Cultura | 30-11-2022 21:00

Recriar o passado na Póvoa custa muito dinheiro mas vai valendo o amor à camisola

Recriar o passado na Póvoa custa muito dinheiro mas vai valendo o amor à camisola
Mercado quinhentista transportou a cidade da Póvoa de Santa Iria para o século XV

O mercado quinhentista voltou à cidade da Póvoa de Santa Iria depois da pandemia e já toda a gente tinha saudades. Um evento acarinhado pela comunidade mas que custa muito dinheiro aos voluntários que se trajaram a rigor apesar do agravar da crise económica.

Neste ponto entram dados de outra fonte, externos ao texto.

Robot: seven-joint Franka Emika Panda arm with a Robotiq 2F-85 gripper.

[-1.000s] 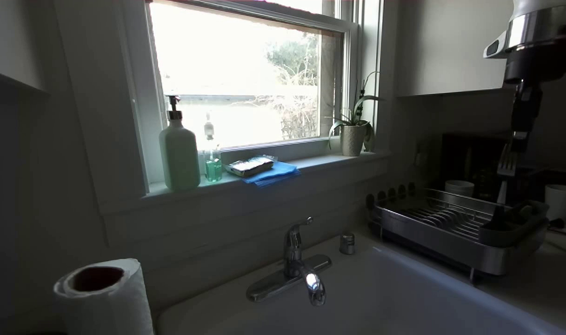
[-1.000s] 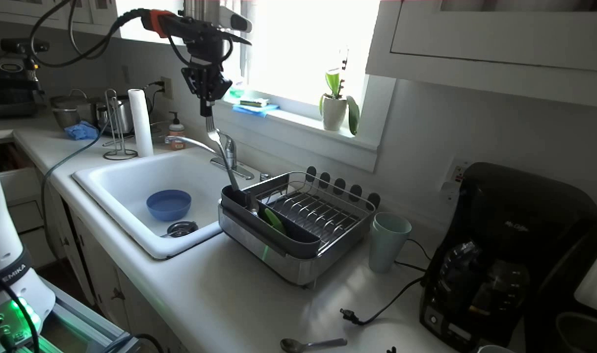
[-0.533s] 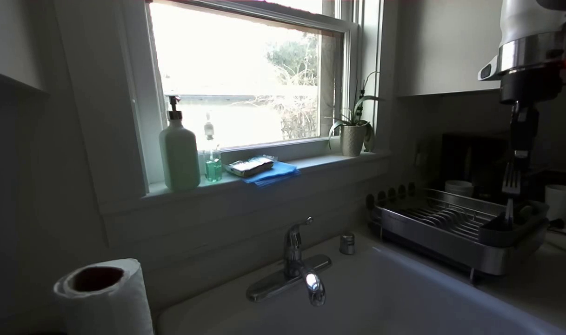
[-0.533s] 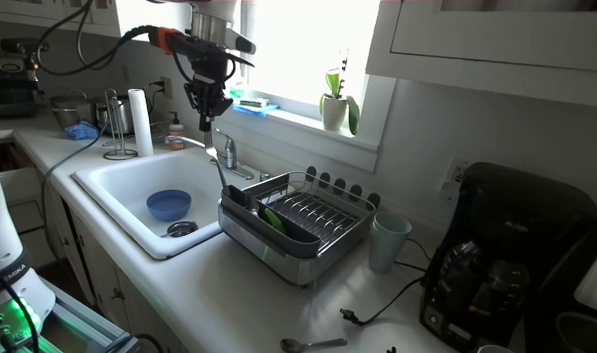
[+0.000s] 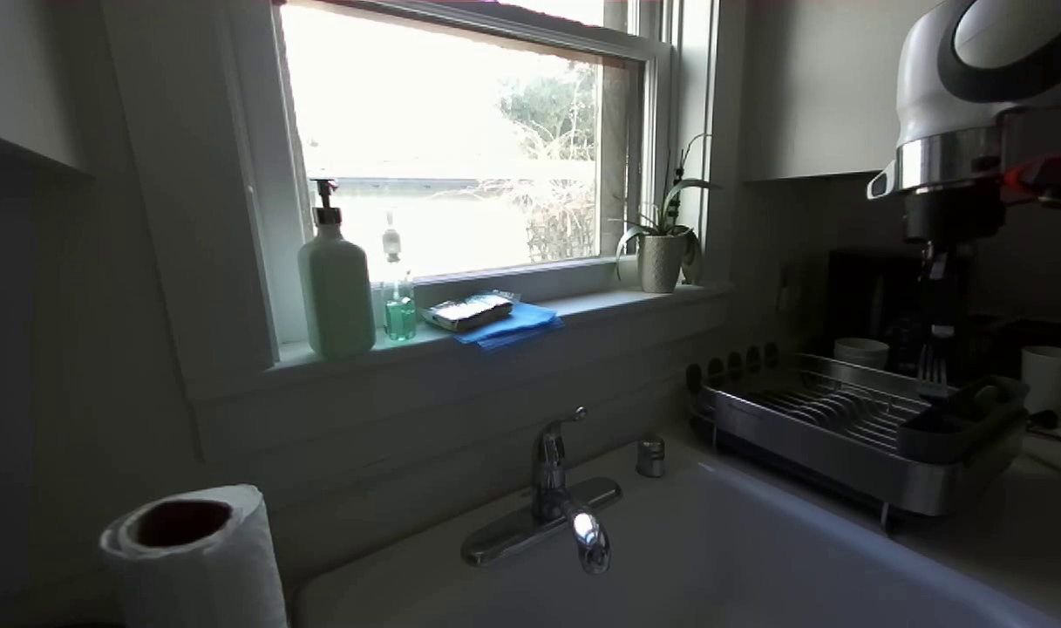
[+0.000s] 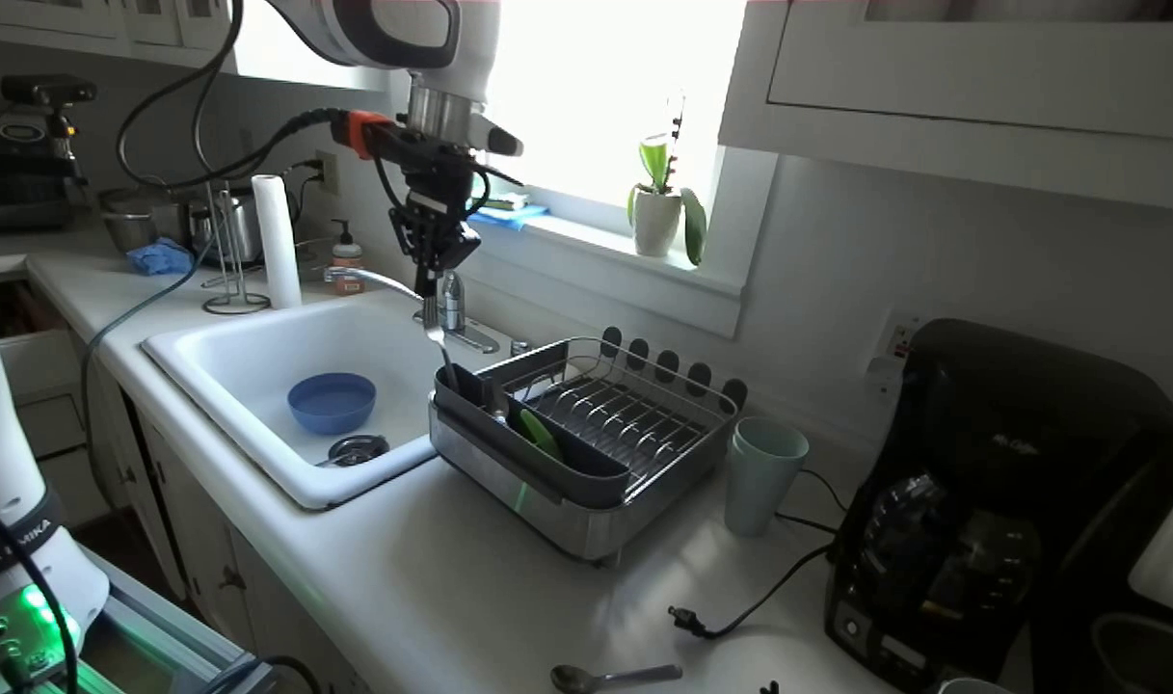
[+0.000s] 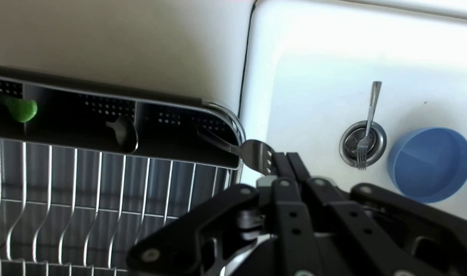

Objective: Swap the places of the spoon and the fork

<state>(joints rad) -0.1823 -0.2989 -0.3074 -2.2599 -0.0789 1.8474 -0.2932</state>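
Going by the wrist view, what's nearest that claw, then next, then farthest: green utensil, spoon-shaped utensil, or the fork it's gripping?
From the gripper:
1. Fork: in its grip.
2. Spoon-shaped utensil: picture's left of the fork, in the holder.
3. Green utensil: farther left along it.

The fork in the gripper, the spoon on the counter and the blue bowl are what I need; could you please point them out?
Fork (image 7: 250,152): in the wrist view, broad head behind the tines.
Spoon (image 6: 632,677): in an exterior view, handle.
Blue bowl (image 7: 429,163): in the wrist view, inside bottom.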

Manter vivo o passado e as suas tradições não sai barato mas nem por isso os voluntários que animaram o mercado quinhentista que se realizou na Póvoa de Santa Iria deixaram de gastar centenas de euros do próprio bolso para animar a comunidade. O amor à camisola, a paixão pelos costumes do século XV e o convívio vão movendo os voluntários mesmo perante um agravamento da crise económica e das condições de vida. Exemplo disso foram os escoteiros da cidade que também colaboraram na iniciativa, com os membros a trajarem-se a rigor para um desfile que se realizou pelas ruas. Trajes que foram, claro, pagos do próprio bolso dos participantes.
Rui Fonseca, há 16 anos no grupo Armas da História, uma das associações que colaborou na organização do evento realizado a 12 de Novembro, confirma que nem sempre é fácil arranjar dinheiro para manter viva a paixão por estes eventos. Em frente às três tendas que colocaram no espaço, os elementos do grupo comentam que é um investimento que nem todos teriam capacidade de acarretar, com as tendas a custarem 2.500 euros cada, os trajes mais de 100 euros cada, alguns até mais, e os móveis mais de 80 euros. “Infelizmente as coisas acabam por ter preços demasiado elevados e, se queremos realismo, só pessoas com algum fundo de maneio conseguem participar, o que é uma pena”, contam os membros do grupo. Só para as lutas de espadas foram precisas réplicas vindas da Alemanha que custaram largas centenas de euros. Tudo em nome da precisão histórica.
“O Caminho d’El Rey” foi o nome da segunda edição do Mercado Quinhentista que tomou de assalto a Quinta Municipal da Piedade, promovido pela União de Freguesias da Póvoa de Santa Iria e Forte da Casa. Por um dia a comunidade pôde ver um cortejo pelas ruas, visitar bancas de artesanato e comida, assistir à queima da bruxa, lutas de espadas, teatro, comer porco no espeto, ouvir música da época e assistir a um espectáculo de fogo. Segundo a organização, devido ao seu sucesso tanto na edição de 2019 como na actual, este é um evento a regressar em 2023.

Cultura e imaginário
A deambular pelo recinto, os visitantes eram surpreendidos pela presença de uma bruxa e um homem do saco, um ser errante, preso por uma corda enlaçada para a forca em torno do seu pescoço, duas bailarinas e uma malabarista. O ar sério das personagens escondia o sorriso entusiasmado de Vera Cardoso, Fernando Simões, Vasco Silva, Sandra Silva, Sara Sofia e Mafalda Rei, do grupo Black Raven, da Póvoa de Santa Iria. Nos eventos com bases históricas, marcam presença e fazem por investir na aproximação à recriação histórica, apesar de também gostarem do mundo do misticismo e folclore português. O grupo demonstrou um pouco do que fazem, com a fuga de prisioneiros, queima da bruxa, guerra de agricultores e, claro, o espectáculo de fogo ao fim do dia.
Elementos do Gruta Forte e do Grémio Dramático Povoense também ajudaram a dar animação ao espaço. Já Gisela Coelho dos Escoteiros da Póvoa de Santa Iria mostrou-se bastante animada com a inclusão dos dois grupos de escoteiros no evento, por acreditar que são uma mais-valia para a freguesia e cuja ajuda foi essencial para a realização do evento.